### [Data excerpt]
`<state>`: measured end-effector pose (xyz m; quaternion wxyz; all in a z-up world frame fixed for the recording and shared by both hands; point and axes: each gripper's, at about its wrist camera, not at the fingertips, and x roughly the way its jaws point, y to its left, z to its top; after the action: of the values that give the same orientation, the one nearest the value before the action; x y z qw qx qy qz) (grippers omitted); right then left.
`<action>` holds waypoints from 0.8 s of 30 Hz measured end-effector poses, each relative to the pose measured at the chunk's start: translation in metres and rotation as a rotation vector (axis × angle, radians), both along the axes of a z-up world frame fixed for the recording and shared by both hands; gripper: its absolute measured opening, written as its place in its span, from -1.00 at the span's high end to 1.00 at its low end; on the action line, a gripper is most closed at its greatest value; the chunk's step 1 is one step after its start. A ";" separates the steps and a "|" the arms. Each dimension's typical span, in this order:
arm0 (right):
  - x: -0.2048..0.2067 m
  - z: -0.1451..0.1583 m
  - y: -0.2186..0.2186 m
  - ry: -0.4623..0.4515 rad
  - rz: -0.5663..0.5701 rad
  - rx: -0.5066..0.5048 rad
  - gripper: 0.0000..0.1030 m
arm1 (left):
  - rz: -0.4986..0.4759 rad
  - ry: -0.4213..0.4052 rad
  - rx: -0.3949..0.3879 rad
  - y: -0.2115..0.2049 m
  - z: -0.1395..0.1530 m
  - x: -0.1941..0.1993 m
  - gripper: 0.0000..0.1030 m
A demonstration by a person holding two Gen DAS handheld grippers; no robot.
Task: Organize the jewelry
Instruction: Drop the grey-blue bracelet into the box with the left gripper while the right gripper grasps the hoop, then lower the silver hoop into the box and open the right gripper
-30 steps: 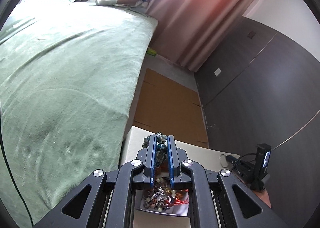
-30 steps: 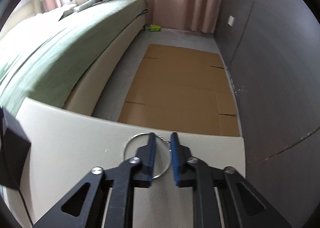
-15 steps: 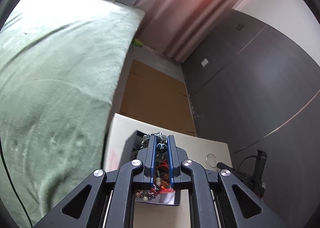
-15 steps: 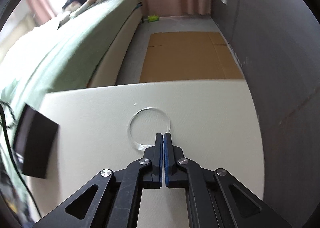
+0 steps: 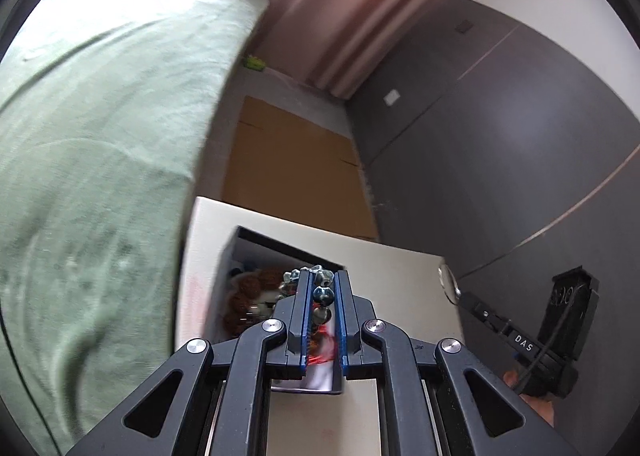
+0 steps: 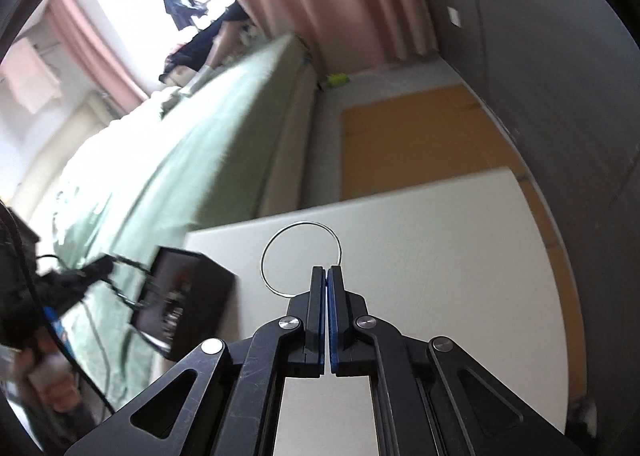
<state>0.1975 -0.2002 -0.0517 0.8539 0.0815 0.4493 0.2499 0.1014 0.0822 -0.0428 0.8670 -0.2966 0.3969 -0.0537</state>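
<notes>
in the left wrist view, the left gripper [image 5: 322,284] has its blue-lined fingers clamped on a beaded bracelet [image 5: 322,295] of dark blue-green beads, which runs up between the pads and curls over the tips. directly beneath it sits an open dark jewelry box [image 5: 240,252] on a cream tabletop [image 5: 396,272]. the box holds a heap of brown beads [image 5: 260,288] and red strands, partly hidden by the fingers. at the table's right edge a thin silver hoop [image 5: 447,283] shows, with the other handheld device just beyond it. a green blanket [image 5: 100,116] covers the bed to the left, flattened cardboard [image 5: 296,160] lies on the floor, and pink curtains [image 5: 344,8] hang in front of a dark wall.

in the right wrist view, the right gripper [image 6: 328,272] has its fingers pressed together on the rim of the silver hoop [image 6: 300,225], a thin wire ring that stands out ahead of the tips above the tabletop [image 6: 440,256]. the jewelry box [image 6: 192,304] lies to the left near the table's edge, well apart from the ring. a hand holding the other device appears blurred at far left.
</notes>
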 end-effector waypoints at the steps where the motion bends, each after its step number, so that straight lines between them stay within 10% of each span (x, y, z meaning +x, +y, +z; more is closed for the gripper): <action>1: -0.004 0.005 0.004 -0.015 0.014 0.018 0.96 | -0.002 0.004 -0.009 -0.001 -0.001 0.002 0.80; 5: -0.012 0.015 0.021 -0.035 0.062 0.063 0.96 | -0.025 0.038 -0.029 -0.007 -0.007 0.010 0.70; 13: -0.019 0.013 0.044 -0.023 0.142 0.108 0.96 | 0.045 0.006 0.054 0.001 0.008 0.001 -0.20; 24: -0.030 0.011 0.087 -0.012 0.235 0.157 0.96 | 0.142 -0.013 0.033 0.048 0.017 -0.019 -0.24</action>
<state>0.1677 -0.1129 -0.0405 0.8124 0.0934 0.4294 0.3832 0.0828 0.1300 -0.0258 0.8759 -0.3094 0.3701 0.0125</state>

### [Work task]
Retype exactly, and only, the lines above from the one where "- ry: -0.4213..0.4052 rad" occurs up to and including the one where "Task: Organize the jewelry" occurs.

### [Written answer]
  - ry: -0.4213..0.4052 rad
  - rx: -0.3949..0.3879 rad
  - y: -0.2115..0.2049 m
  - z: -0.1395..0.1530 m
  - x: -0.1941..0.1993 m
  - gripper: 0.0000..0.1030 m
A demonstration by a person holding two Gen DAS handheld grippers; no robot.
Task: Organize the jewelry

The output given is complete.